Domain 4 of 4

Troubleshooting and Optimization

Domain · 18% of the DVA-C02 exam

One loop ties this domain together: instrument, observe, diagnose, then optimize

Troubleshooting and Optimization is the smallest DVA-C02 domain (18% of the exam, versus 32% for Development with AWS Services), yet its three subtopics describe one continuous loop rather than three separate skills. First you instrument the code so it emits signal (Code Observability); then, when something is wrong, you read that signal to find the fault (Root Cause Analysis); and once the signal also tells you where time, money, or capacity is being wasted, you tune the application against a measured baseline (Application Optimization). The loop only closes if step one happened: code that emits nothing can be neither diagnosed nor optimized. Read the domain in that order: instrumentation is the prerequisite for the other two, not a peer of them.

The emit-vs-read split decides which subtopic a question belongs to

Code Observability and Root Cause Analysis use the same four AWS services but from opposite ends. Observability is the emit side: the developer's job of producing signal, writing structured JSON logs with a correlation ID, publishing custom metrics (EMF or the PutMetricData API), and instrumenting requests with the AWS X-Ray SDK so each call becomes a traceable subsegment. Root cause analysis is the read side: querying that signal during an incident, CloudWatch Logs Insights over the logs, the X-Ray service map over the traces, CloudWatch alarms over the metrics. When an exam question hinges on a code change ("how should the function record this?"), it is an observability question; when it hinges on interpreting evidence ("which signal tells you why it failed?"), it is a root-cause question. Same services, different verb.

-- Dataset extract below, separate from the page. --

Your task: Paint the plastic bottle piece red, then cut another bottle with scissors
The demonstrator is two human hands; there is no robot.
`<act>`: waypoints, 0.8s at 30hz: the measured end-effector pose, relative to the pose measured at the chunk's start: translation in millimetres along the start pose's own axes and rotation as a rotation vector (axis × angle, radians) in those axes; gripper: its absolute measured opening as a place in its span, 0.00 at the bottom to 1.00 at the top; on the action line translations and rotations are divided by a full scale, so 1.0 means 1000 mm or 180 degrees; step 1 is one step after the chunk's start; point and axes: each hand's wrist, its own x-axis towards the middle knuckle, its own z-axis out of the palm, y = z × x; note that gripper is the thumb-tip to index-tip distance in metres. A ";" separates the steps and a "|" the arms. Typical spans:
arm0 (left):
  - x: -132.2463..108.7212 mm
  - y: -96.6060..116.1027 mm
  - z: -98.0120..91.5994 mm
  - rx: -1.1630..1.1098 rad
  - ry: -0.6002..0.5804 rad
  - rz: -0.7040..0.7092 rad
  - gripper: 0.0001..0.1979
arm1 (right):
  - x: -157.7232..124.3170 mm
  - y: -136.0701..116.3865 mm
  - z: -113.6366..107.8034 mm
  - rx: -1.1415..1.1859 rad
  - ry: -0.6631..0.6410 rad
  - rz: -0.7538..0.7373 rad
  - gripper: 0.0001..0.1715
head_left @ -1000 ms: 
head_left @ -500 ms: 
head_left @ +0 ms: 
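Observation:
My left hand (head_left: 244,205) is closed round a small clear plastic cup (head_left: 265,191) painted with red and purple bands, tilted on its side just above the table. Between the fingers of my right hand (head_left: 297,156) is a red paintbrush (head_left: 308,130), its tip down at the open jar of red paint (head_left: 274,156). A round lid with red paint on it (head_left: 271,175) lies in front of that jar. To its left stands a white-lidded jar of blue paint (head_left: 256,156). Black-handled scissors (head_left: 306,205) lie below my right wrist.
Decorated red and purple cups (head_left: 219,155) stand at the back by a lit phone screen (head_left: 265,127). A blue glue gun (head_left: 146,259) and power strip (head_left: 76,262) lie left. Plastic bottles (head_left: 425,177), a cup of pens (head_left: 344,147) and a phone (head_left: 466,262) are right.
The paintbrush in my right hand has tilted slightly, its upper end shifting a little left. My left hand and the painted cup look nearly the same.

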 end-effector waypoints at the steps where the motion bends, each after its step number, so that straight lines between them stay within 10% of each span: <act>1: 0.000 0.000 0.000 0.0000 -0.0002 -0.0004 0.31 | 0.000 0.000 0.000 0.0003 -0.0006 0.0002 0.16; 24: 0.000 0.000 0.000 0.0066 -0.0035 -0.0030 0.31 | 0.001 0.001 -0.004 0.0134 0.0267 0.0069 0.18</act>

Four telemetry signals, four different questions. Match the signal to the question

Every troubleshooting question on this exam ultimately picks among four AWS signals, and the distractor is almost always the signal that answers the wrong question. CloudWatch Logs answer "what exactly happened in this one request?" (per-event detail). CloudWatch metrics answer "how much, how often, is it trending?" (numeric aggregates and alarms). AWS X-Ray answers "where in the call chain did latency or errors accumulate?" (the service map across hops). CloudTrail answers "who called which AWS API, when, from where?" (the control-plane audit trail), and the classic trap is reaching for CloudTrail to debug application logic, which it never records. Decide what the question is asking before choosing the service; the four are complementary, not interchangeable.

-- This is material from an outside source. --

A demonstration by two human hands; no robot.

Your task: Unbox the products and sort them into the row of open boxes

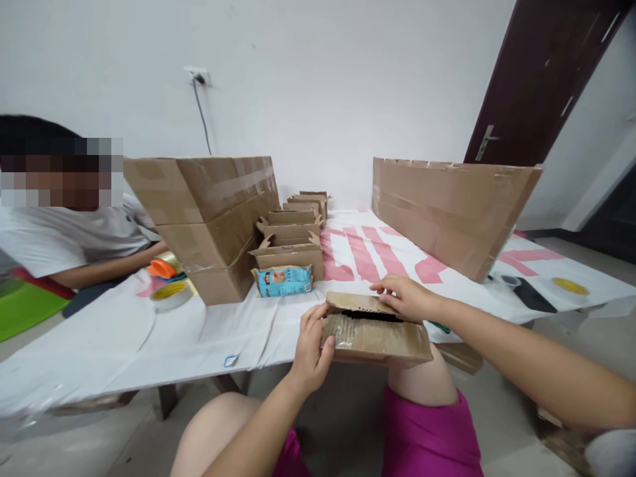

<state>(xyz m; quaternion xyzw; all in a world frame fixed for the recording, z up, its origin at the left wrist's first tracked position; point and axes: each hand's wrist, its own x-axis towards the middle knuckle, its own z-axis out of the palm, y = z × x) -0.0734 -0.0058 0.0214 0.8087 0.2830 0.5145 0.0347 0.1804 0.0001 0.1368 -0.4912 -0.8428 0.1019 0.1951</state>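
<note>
A small brown cardboard box (pixel 377 338) sits at the table's near edge, above my lap. Its two top flaps are nearly together, with a dark gap between them. My left hand (pixel 314 348) grips the box's left end, thumb on the near side. On the far flap, toward the right end, lies my right hand (pixel 405 298), fingers bent over it. The inside of the box is too dark to make out. Beyond it, a blue snack packet (pixel 284 281) leans against a row of open cardboard boxes (pixel 297 250).
Stacked taped cartons (pixel 213 218) stand left, and a long cardboard panel (pixel 447 212) stands right. Tape rolls (pixel 171 295) and a dark phone-like object (pixel 534 295) lie on the white-and-pink table cover (pixel 199 344). Another person (pixel 84 232) sits at the left.
</note>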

You can only optimize what you have already measured

Optimization in this domain is evidence-driven, never speculative: the observability and root-cause work is what turns "the app feels slow" into a specific, measured bottleneck worth fixing. Once a baseline exists, the exam's preferred levers run cheapest-and-least-invasive first: cache an expensive result before scaling the backend, cut chattiness (batch DynamoDB calls, page instead of scan, let the SDK back off on throttles) before adding capacity, and right-size the one dial that matters for Lambda (memory, which also sets CPU) using measured duration rather than a guess. The same telemetry then confirms the change helped, which feeds the next pass of the loop. Optimizing without a measured baseline is guessing, and the exam rewards the answer grounded in data.

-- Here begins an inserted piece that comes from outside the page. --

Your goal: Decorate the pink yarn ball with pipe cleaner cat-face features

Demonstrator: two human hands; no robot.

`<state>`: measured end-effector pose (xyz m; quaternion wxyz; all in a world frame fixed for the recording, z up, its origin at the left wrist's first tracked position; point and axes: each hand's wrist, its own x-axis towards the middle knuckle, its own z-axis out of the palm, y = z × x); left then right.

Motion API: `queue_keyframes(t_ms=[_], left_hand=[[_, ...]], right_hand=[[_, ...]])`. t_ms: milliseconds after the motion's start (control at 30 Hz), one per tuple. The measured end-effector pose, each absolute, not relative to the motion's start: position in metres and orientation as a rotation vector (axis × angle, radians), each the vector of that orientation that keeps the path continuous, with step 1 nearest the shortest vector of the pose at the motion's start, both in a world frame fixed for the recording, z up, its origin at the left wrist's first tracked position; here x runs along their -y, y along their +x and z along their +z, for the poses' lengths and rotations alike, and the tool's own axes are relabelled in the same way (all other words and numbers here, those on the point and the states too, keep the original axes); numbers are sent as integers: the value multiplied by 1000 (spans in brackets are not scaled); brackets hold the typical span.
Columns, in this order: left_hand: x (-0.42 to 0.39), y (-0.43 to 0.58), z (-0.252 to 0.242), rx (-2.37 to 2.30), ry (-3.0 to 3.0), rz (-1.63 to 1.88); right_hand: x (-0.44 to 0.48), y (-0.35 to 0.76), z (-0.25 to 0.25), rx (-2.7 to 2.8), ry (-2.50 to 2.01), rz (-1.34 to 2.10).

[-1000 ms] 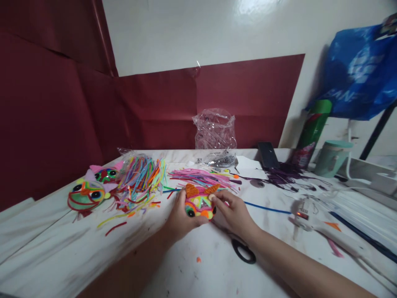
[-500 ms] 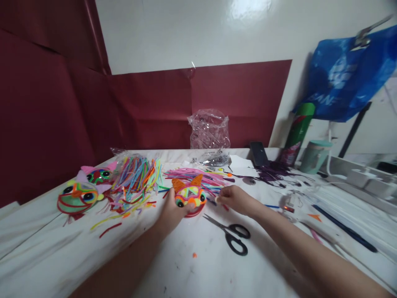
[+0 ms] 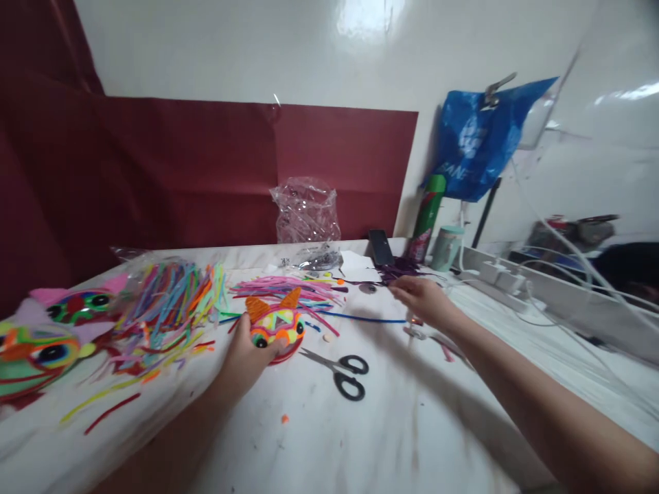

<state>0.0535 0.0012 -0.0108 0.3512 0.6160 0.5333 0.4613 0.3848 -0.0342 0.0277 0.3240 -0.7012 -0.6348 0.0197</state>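
Observation:
My left hand [image 3: 247, 358] grips a round animal-face craft [image 3: 272, 321] on the table, its thumb across the lower front. The craft has orange ears, googly eyes and a red rim of fuzzy pipe cleaner. My right hand [image 3: 425, 302] hovers over the table further right, fingers loosely stretched leftward, with nothing visible in them. Near its fingertips lies a grey round piece [image 3: 368, 289]. Between the hands are a small beige disc [image 3: 328, 337] and a long blue pipe cleaner [image 3: 371, 318]. Scissors [image 3: 337, 370] with black handles lie in front of the craft.
Bundles of coloured pipe cleaners [image 3: 169, 298] lie at left, beside two other face crafts [image 3: 44, 353]. Clear plastic packaging [image 3: 306, 213] stands at the back. Behind my right hand are purple strands [image 3: 399, 269], a phone [image 3: 381, 247], a spray can [image 3: 427, 218] and a mint-green cup [image 3: 447, 248].
My right hand has moved right, away from the craft, and the beige disc from its fingertips now lies on the table. My left hand keeps its hold. The view has turned right.

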Motion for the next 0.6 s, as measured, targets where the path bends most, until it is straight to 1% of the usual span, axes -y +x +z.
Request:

The three subtopics as one loop, where each sits and what it owns

SubtopicRole in the loopVerbPrimary AWS servicesThe exam question it answers
Code ObservabilityEmit signal so the system can be questioned laterInstrument / emitCloudWatch Logs (structured JSON + EMF), CloudWatch metrics (PutMetricData/EMF), X-Ray SDKHow should the code record this so it can be diagnosed and tuned?
Root Cause AnalysisRead the emitted signal to localize a faultDiagnose / readCloudWatch Logs Insights, CloudWatch metrics & alarms, X-Ray service map, CloudTrailWhich signal tells me what happened and why it failed?
Application OptimizationTune against the measured baseline, then confirmOptimize / tuneCaching (CloudFront, API Gateway, ElastiCache, DAX), Lambda memory/concurrency, DynamoDB batch APIsWhat is the cheapest change that improves the measured bottleneck?